Search the listing below for lines containing the string "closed". Reply with their count only.
────────────────────────────────────────
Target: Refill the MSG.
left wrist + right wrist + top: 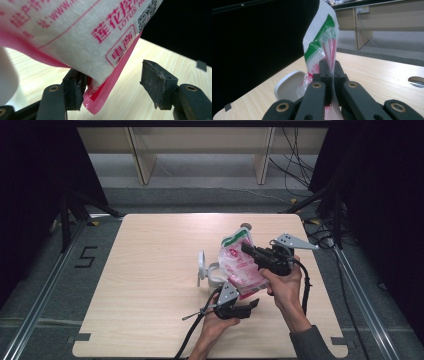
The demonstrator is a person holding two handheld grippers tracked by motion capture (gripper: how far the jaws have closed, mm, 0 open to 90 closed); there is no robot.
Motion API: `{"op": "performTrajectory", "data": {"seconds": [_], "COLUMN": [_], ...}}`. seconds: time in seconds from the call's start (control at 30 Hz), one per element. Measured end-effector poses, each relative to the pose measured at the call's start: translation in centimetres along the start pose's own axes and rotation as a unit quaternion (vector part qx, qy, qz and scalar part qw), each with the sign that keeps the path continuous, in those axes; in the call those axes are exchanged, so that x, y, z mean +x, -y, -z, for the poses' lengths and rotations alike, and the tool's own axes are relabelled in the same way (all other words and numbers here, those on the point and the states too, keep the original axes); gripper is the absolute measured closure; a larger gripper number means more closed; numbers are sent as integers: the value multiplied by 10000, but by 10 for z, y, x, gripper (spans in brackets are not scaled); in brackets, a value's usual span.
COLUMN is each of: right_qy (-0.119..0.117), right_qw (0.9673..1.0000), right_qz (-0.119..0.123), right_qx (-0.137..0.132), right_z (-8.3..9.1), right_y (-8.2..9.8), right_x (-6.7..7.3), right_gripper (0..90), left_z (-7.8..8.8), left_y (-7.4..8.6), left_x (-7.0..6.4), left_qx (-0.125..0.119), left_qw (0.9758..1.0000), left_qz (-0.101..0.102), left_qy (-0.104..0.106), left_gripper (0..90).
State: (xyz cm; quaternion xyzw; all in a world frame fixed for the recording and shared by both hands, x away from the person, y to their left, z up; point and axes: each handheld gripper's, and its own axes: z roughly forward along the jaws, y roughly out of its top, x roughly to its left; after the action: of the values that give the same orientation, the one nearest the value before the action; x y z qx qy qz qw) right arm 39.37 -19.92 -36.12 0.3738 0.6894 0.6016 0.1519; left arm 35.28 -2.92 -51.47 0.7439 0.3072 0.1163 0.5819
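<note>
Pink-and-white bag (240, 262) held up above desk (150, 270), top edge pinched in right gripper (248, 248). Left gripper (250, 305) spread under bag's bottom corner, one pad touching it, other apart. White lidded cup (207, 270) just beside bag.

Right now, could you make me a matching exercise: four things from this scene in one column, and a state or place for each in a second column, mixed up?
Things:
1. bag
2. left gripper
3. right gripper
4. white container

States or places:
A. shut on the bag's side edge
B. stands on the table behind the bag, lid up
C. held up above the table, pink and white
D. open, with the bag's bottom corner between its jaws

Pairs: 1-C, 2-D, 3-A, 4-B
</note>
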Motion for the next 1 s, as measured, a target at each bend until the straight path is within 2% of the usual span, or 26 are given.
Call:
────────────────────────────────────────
● **FINISHED EXERCISE**:
2